● **WORK TO BE COMPLETED**
For every line below that includes the word "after", add one; report the final number and nothing else.
******
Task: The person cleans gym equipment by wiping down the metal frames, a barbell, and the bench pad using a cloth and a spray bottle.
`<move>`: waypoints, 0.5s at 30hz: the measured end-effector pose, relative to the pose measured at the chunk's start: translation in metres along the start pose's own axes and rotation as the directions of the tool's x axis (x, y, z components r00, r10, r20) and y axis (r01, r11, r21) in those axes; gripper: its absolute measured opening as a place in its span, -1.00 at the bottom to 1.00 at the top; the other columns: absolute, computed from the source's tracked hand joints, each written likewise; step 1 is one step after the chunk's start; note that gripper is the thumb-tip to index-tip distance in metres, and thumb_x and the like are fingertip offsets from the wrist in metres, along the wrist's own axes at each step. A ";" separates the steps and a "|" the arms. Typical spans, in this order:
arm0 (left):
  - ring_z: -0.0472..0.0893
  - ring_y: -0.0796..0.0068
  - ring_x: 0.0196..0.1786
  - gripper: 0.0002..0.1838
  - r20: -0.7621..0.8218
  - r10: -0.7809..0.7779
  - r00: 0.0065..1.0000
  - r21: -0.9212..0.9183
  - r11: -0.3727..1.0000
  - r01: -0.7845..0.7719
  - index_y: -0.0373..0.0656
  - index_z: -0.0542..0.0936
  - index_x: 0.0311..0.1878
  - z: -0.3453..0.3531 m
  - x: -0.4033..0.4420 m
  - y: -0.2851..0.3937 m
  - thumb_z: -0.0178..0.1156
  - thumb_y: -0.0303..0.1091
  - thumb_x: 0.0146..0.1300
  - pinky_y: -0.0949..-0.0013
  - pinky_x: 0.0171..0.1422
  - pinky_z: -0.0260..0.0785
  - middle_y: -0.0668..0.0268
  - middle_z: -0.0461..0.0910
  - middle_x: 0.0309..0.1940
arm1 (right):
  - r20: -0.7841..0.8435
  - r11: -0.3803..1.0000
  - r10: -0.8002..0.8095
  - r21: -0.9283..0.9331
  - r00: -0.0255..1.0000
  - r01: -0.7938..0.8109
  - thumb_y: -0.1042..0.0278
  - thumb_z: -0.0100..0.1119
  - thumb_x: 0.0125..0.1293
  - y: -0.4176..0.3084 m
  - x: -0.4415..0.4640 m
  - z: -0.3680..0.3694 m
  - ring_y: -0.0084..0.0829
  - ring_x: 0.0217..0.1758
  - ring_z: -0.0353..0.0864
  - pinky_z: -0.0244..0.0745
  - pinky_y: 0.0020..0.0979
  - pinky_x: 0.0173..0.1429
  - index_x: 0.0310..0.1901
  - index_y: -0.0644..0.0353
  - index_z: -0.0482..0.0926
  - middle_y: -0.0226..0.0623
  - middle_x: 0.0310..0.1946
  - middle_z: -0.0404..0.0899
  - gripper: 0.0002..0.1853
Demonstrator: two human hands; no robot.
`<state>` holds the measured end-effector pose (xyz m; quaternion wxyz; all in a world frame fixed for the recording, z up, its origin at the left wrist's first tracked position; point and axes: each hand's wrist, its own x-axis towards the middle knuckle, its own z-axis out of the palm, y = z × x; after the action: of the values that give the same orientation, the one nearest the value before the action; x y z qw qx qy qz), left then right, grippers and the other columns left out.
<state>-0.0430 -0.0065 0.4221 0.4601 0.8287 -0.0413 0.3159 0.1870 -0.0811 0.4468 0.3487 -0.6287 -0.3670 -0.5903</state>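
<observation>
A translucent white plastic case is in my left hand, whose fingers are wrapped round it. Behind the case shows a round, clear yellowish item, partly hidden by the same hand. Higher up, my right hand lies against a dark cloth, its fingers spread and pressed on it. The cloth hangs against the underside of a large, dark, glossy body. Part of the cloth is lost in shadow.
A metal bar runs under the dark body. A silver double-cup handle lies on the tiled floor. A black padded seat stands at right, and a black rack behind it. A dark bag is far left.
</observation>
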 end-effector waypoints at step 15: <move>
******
● **SOLUTION**
2